2000—Subsec. (h)(1)(C)(iii). Pub. L. 106–194 inserted before period at end “, notwithstanding an adoption, relinquishment, or termination of parental rights that may have altered or severed the legal relationship between the gift donor and recipient”.
1998—Subsec. (i)(1). Pub. L. 105–333, § 8(1), substituted “(A) Except as provided by subparagraph (B), 70 percent” for “Seventy per centum”.
Pub. L. 105–333, § 8(2), which directed the addition of subpar. (B) at the end of subsec. (i), was executed by adding subpar. (B) at the end of par. (1) of subsec. (i) to reflect the probable intent of Congress.
Subsec. (r). Pub. L. 105–333, § 12, added subsec. (r).
1995—Subsec. (h)(4). Pub. L. 104–10 added par. (4).
Subsec. (i). Pub. L. 104–42 designated existing provisions as par. (1) and added par. (2).
1992—Subsec. (g)(1)(B)(i)(I). Pub. L. 102–415, § 8, inserted at end “and, at the further option of the Corporation, descendants of Natives born after
Subsec. (h)(1)(C)(iii). Pub. L. 102–415, § 4, substituted “nephew, or (if the holder has reached the age of majority as defined by the laws of the State of Alaska) brother or sister” for “or nephew”.
1988—Subsec. (g). Pub. L. 100–241, § 4, amended subsec. (g) generally. Prior to amendment, subsec. (g) read as follows: “The Regional Corporation shall be authorized to issue such number of shares of common stock, divided into such classes of shares as may be specified in the articles of incorporation to reflect the provisions of this chapter, as may be needed to issue one hundred shares of stock to each Native enrolled in the region pursuant to section 1604 of this title.”

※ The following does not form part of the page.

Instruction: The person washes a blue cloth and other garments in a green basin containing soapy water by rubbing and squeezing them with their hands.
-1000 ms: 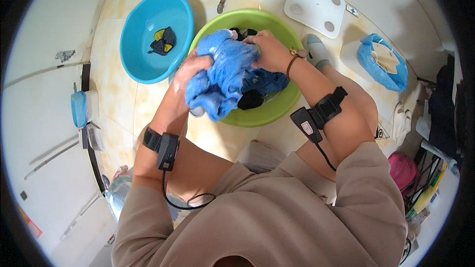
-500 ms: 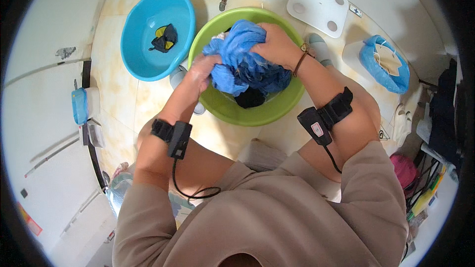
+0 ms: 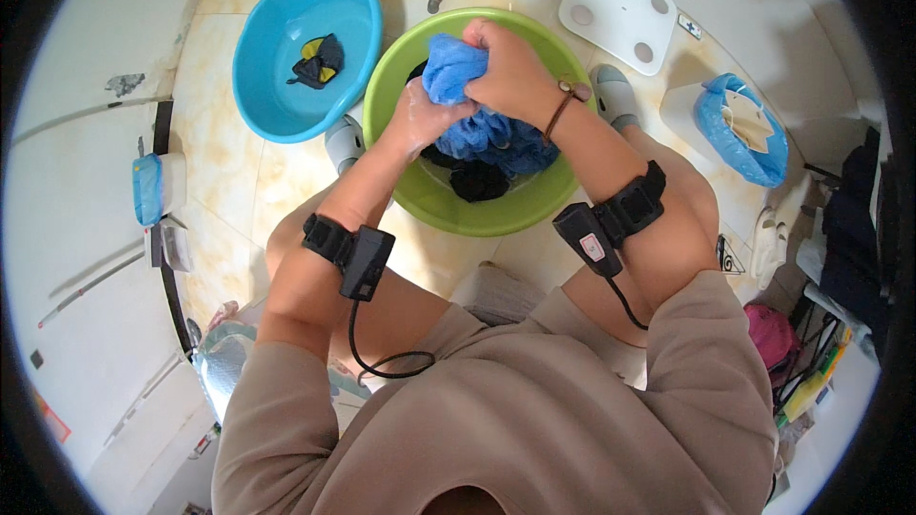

Subsec. (h)(1), (2). Pub. L. 100–241, § 5, amended pars. (1) and (2) generally, changing structure of each from a single unlettered paragraph to one consisting of subpars. (A) to (C).
Subsec. (h)(3). Pub. L. 100–241, § 5, amended par. (3) generally, revising and restating as subpars. (A) to (E) provisions of former subpars. (A) to (C).
Subsec. (o). Pub. L. 100–241, § 12(a), struck out “, to the Secretary of the Interior and to the Committees on Interior and Insular Affairs of the Senate and the House of Representatives” after “to each stockholder” in last sentence.
1980—Subsec. (h)(1). Pub. L. 96–487, § 1401(c), inserted “or by stockholder who is a member of a professional organization, association, or board which limits the ability of that stockholder to practice his profession because of holding stock issued under this chapter” after “divorce or child support”. Section 1401(c) of Pub. L. 96–487 directed that section 1696(h)(1) of this title be amended, however, since no section 1696 of this title has been enacted, amendment was executed to subsec. (h)(1) of this section to reflect the probable intent of Congress.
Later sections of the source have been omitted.